In the ruling, against which Saudi Arabia is likely to appeal, Justice Julian Knowles found that Almasarir’s case could proceed under an exception to the sovereign immunity law that applies to any act by a foreign state that causes personal injury. He also found that Almasarir had provided enough evidence to conclude, on the balance of probabilities, that Saudi Arabia was responsible for the alleged assault. Saudi Arabia’s claim that the case was too weak or speculative to proceed was dismissed.

Almasarir was represented by Ida Aduwa, associate solicitor at Leigh Day. “Today’s judgment sets a powerful precedent for other cases brought against foreign governments for the alleged use of spyware on individuals in the UK. I hope this judgment will serve as a beacon of hope to those individuals who have been targeted, that foreign governments cannot necessarily hide behind state immunity in these types of cases,” Aduwa said.

The decision could have profound implications for other individuals targeted or hacked by NSO’s spyware within the UK.

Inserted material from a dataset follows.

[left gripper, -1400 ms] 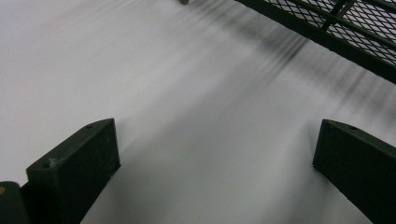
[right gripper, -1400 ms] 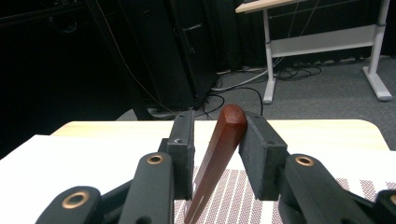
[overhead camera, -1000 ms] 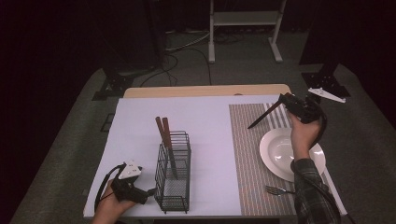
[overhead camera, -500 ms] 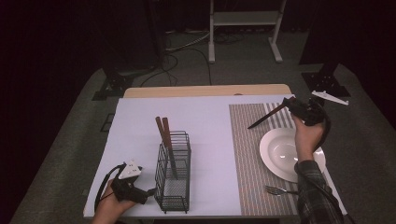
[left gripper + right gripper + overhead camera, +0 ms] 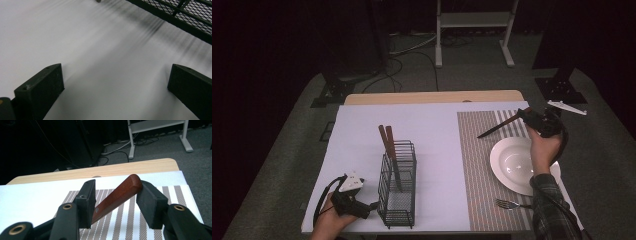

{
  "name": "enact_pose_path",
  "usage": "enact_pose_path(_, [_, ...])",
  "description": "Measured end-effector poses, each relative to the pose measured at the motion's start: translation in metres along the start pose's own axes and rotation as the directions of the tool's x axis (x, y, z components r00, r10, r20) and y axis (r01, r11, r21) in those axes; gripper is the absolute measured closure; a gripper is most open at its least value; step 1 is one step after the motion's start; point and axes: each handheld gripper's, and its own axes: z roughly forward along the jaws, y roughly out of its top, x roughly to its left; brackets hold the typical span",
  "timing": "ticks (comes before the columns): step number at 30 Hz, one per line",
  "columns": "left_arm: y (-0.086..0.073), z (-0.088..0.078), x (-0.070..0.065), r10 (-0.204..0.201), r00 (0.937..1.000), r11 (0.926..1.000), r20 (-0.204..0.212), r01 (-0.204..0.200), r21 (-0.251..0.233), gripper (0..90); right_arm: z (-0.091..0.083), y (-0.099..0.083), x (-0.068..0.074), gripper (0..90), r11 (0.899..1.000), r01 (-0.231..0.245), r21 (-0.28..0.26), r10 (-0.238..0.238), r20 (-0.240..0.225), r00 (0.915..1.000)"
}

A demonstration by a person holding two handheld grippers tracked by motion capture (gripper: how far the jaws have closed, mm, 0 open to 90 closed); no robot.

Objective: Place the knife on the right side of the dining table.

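White sheet covers most of the wooden surface, spreading out ahead of both sets of fingers. Striped placemat lies under and below the right-hand fingers, on the right part of the sheet. Black wire caddy stands just beside the left gripper, at its finger side; two brown-handled utensils stick up out of it. White plate sits on the placemat, near the right gripper and on the person's side of it. Fork lies at the mat's near edge, well apart from the right-hand fingers.

Left gripper rests low on the sheet in the person's left hand. Left gripper view: fingers stand wide apart, nothing between them, bare sheet below, caddy mesh at the upper right.

Right gripper, held in the right hand, is over the far right corner of the mat. Knife lies slanted with its wooden handle between the right-hand fingers; blade runs away from them toward the caddy side, low over the stripes. These fingers have just been opening. Handle end touches the inner face of one finger; a gap shows at the other, so the hold is loosened, not clamped.
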Motion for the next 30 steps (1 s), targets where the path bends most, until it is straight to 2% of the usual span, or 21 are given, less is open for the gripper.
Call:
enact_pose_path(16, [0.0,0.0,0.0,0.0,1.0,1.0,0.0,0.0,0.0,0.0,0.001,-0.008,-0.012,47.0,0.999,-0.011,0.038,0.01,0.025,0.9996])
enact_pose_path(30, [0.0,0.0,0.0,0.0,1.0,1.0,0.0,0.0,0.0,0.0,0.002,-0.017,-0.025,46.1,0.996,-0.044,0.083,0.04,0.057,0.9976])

They include Lady Shackleton and Princess Haya, the former wife of Dubai’s ruler Sheikh Mohammed bin Rashid al-Maktoum. Both were hacked by the sheikh using NSO spyware during lengthy court proceedings between Haya and her former husband in London.

When Pegasus is successfully deployed against a target, it can silently infect any mobile phone, allowing the operator of the spyware to intercept calls and text messages, including those on encrypted apps, such as Signal or WhatsApp. It can track a mobile phone user’s location, and also control its camera and recorder, in effect turning the phone into a listening device.

The decision represented a validation of the research by Citizen Lab, which has provided evidence in similar cases in other courts, including in Haya’s case.

Citizen Lab’s senior legal adviser, Siena Anstis, said: “The high court’s dismissal of the KSA’s application is fantastic news for victims of digital transnational repression in the UK and represents an important first step along the way towards greater accountability. I also hope this decision serves as a wake-up call for the US or other jurisdictions where state immunity may still be used by authoritarian regimes to block these kinds of cases and leave spyware victims without judicial recourse.”

Saudi Arabia was represented by Antony White QC and Michelle Butler of Matrix Chambers. White and Butler did not immediately respond to the Guardian’s request for comment.

NSO has also not responded to a request for comment.